BEGIN PROVIDED DATA

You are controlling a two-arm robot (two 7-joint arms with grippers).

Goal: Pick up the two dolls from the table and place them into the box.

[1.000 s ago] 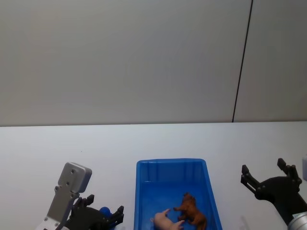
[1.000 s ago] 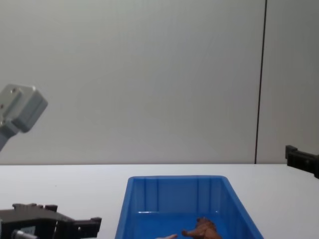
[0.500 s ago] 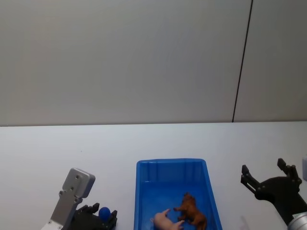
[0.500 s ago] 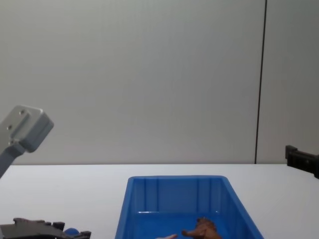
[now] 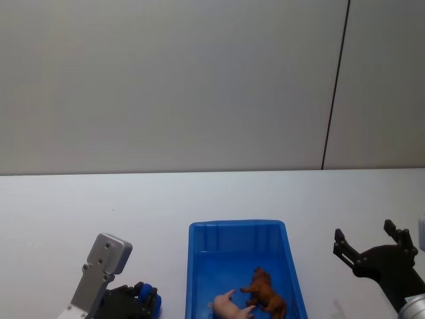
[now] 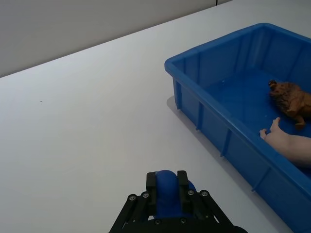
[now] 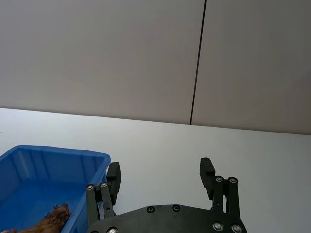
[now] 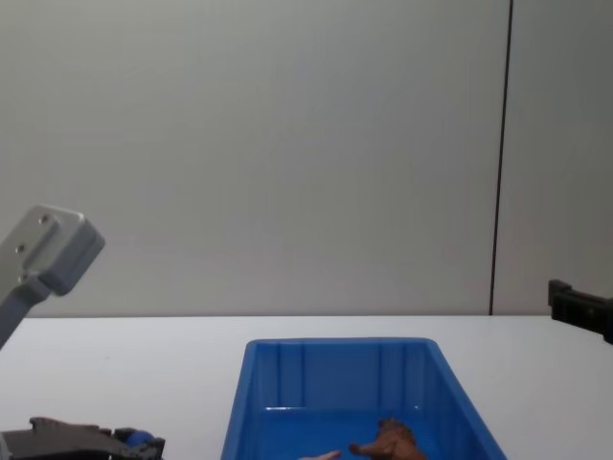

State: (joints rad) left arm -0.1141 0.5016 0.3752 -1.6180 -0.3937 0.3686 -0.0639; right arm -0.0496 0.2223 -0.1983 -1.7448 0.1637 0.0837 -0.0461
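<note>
My left gripper (image 6: 167, 177) is shut on the small dark-blue doll (image 6: 167, 193), low over the white table (image 6: 87, 121) to the left of the box. In the head view this gripper (image 5: 143, 298) and the blue doll (image 5: 150, 292) sit at the bottom left. The bright-blue box (image 5: 236, 225) stands at centre, and the brown lion doll (image 5: 265, 291) lies inside it; the lion (image 6: 291, 97) also shows in the left wrist view. My right gripper (image 5: 370, 247) hovers open to the right of the box, holding nothing.
A pink toy figure (image 5: 229, 306) lies in the box beside the lion. Bare white tabletop stretches behind the box and to both sides. A grey wall with a dark vertical seam (image 5: 335, 86) rises behind the table.
The left gripper's fingers, open around the blue doll a second ago, have come together on it, and the arm has sunk a little. The right arm has not moved.
</note>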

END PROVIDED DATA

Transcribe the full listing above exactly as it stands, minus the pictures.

→ **SOLUTION FOR THIS PROBLEM**:
You are controlling a two-arm robot (two 7-joint arms with grippers).

Goal: Pick up the two dolls from the table and place them into the box.

[1.000 s ago] 
[1.000 s ago] 
[0.500 s ago] 
[0.500 s ago] 
[now] 
[now] 
[now] 
[now] 

State: (joints rad) left arm -0.1141 0.5016 0.3752 -1.6180 -0.3937 0.3686 -0.0639; right arm -0.0496 0.2223 -0.1983 -1.7448 0.1637 0.0837 -0.0461
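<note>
My left gripper (image 6: 167, 177) is shut on the small dark-blue doll (image 6: 167, 193), low over the white table (image 6: 87, 121) to the left of the box. In the head view this gripper (image 5: 143, 298) and the blue doll (image 5: 150, 292) sit at the bottom left. The bright-blue box (image 5: 236, 225) stands at centre, and the brown lion doll (image 5: 265, 291) lies inside it; the lion (image 6: 291, 97) also shows in the left wrist view. My right gripper (image 5: 370, 247) hovers open to the right of the box, holding nothing.
A pink toy figure (image 5: 229, 306) lies in the box beside the lion. Bare white tabletop stretches behind the box and to both sides. A grey wall with a dark vertical seam (image 5: 335, 86) rises behind the table.
The left gripper's fingers, open around the blue doll a second ago, have come together on it, and the arm has sunk a little. The right arm has not moved.
</note>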

Nothing else belongs to the answer.